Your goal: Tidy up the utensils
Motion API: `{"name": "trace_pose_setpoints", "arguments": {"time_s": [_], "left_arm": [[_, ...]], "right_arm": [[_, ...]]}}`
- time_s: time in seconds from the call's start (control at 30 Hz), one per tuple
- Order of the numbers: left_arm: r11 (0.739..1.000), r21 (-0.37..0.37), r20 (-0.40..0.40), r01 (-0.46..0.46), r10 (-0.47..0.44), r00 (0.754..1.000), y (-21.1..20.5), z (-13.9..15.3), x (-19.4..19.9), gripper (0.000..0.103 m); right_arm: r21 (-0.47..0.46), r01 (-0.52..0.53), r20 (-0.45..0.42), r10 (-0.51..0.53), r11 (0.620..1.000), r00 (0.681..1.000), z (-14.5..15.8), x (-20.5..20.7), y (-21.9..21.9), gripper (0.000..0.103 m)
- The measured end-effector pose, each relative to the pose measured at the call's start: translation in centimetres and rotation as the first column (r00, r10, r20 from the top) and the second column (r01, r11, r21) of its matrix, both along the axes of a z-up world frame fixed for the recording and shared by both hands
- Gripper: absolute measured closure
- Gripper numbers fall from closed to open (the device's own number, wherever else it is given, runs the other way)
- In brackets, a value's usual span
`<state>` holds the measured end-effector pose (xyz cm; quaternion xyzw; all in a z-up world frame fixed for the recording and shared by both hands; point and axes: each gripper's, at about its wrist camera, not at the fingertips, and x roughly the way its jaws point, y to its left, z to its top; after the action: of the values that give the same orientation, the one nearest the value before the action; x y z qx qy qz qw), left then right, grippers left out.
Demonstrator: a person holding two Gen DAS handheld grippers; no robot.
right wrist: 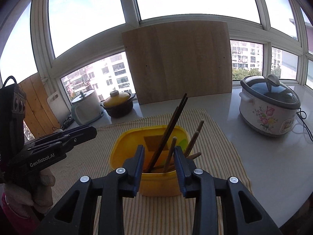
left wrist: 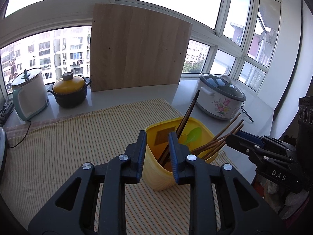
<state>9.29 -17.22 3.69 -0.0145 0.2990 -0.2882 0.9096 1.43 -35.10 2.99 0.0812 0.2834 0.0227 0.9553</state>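
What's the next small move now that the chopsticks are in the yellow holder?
Probably lift both tongs straight up and back. The left tongs and right tongs stand open over the yellow holder, and the chopsticks lean inside it, gripped by neither.

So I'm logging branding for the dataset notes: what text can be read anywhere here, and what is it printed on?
"DAS": on the side of the right hand-held gripper, seen from the left wrist.
"GenRobot.AI": on the side of the left hand-held gripper, seen from the right wrist.
Control panel label on the floral cooker: too small to read.
Nothing else legible.
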Motion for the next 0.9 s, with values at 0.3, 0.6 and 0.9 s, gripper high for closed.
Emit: {"name": "trace_pose_setpoints", "arguments": {"time_s": [0.3,0.6,0.9], "left_arm": [[1.000,0.008,0.102,-0.026,0.025,0.994,1.6,0.9,-3.9,0.036],[0.997,0.036,0.201,-0.064,0.056,0.978,3.0,1.5,-7.9,0.001],[0.987,0.067,0.248,-0.145,0.124,0.961,3.9,1.3,-9.8,0.000]], "right_arm": [[-0.096,0.065,0.076,-0.058,0.993,0.995,1.2,-2.0,1.1,0.026],[-0.136,0.100,0.120,-0.083,0.986,0.989,1.8,-3.8,2.2,0.008],[-0.163,0.140,0.155,-0.115,0.977,0.981,2.1,-4.5,2.8,0.000]]}}
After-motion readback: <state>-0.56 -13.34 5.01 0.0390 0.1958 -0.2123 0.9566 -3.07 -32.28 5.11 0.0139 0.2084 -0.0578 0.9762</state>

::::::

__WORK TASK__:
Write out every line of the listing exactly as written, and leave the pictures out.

__RESULT__:
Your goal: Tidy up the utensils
Motion API: `{"name": "trace_pose_setpoints", "arguments": {"time_s": [_], "left_arm": [[_, ...]], "right_arm": [[_, ...]]}}`
- time_s: time in seconds from the call's start (control at 30 Hz), one per tuple
- Order of the numbers: left_arm: r11 (0.739..1.000), r21 (-0.37..0.37), r20 (-0.40..0.40), r01 (-0.46..0.46), r10 (-0.47..0.44), r00 (0.754..1.000), y (-21.1..20.5), z (-13.9..15.3), x (-19.4..19.9), gripper (0.000..0.103 m); right_arm: r21 (-0.47..0.46), r01 (-0.52..0.53), r20 (-0.45..0.42), r10 (-0.51..0.53), r11 (0.620..1.000), r00 (0.681..1.000), z (-14.5..15.8), x (-20.5..20.7), y (-21.9..21.9), gripper (0.000..0.103 m)
- The measured end-effector pose, each relative to the pose measured at the call's start: translation in centimetres and rotation as the first column (r00, r10, r20 from the top) and the second column (r01, r11, r21) of its matrix, both along the axes of a z-up world frame fixed for the recording and shared by both hands
- Gripper: absolute measured closure
- Gripper numbers fall from closed to open (the device's own number, wherever else it is given, runs the other way)
- In brackets, a value's usual span
`<state>` holds the measured end-effector pose (xyz cm; quaternion xyzw; all in a z-up world frame fixed for the recording and shared by both hands; point and axes: each gripper's, at about its wrist camera, not at the fingertips, and x roughly the way its jaws point, y to its left, z to its top; after the action: of the values that give the same orientation, the one nearest the value before the action; x y z qx qy qz qw), left then right, grippers left out.
Demonstrator: a person holding two Gen DAS handheld grippers; no robot.
right wrist: 
left wrist: 
<state>9.29 -17.22 3.69 -0.0145 0.2990 -0.2882 0.9096 1.43 -35.10 2.99 0.0812 0.2834 0.0227 0.9553</state>
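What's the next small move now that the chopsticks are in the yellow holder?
Probably lift both tongs straight up and back. The left tongs and right tongs stand open over the yellow holder, and the chopsticks lean inside it, gripped by neither.

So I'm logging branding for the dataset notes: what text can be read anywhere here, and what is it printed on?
"DAS": on the side of the right hand-held gripper, seen from the left wrist.
"GenRobot.AI": on the side of the left hand-held gripper, seen from the right wrist.
Control panel label on the floral cooker: too small to read.
Nothing else legible.
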Motion for the next 0.9 s, with values at 0.3, 0.6 and 0.9 s, gripper high for closed.
Emit: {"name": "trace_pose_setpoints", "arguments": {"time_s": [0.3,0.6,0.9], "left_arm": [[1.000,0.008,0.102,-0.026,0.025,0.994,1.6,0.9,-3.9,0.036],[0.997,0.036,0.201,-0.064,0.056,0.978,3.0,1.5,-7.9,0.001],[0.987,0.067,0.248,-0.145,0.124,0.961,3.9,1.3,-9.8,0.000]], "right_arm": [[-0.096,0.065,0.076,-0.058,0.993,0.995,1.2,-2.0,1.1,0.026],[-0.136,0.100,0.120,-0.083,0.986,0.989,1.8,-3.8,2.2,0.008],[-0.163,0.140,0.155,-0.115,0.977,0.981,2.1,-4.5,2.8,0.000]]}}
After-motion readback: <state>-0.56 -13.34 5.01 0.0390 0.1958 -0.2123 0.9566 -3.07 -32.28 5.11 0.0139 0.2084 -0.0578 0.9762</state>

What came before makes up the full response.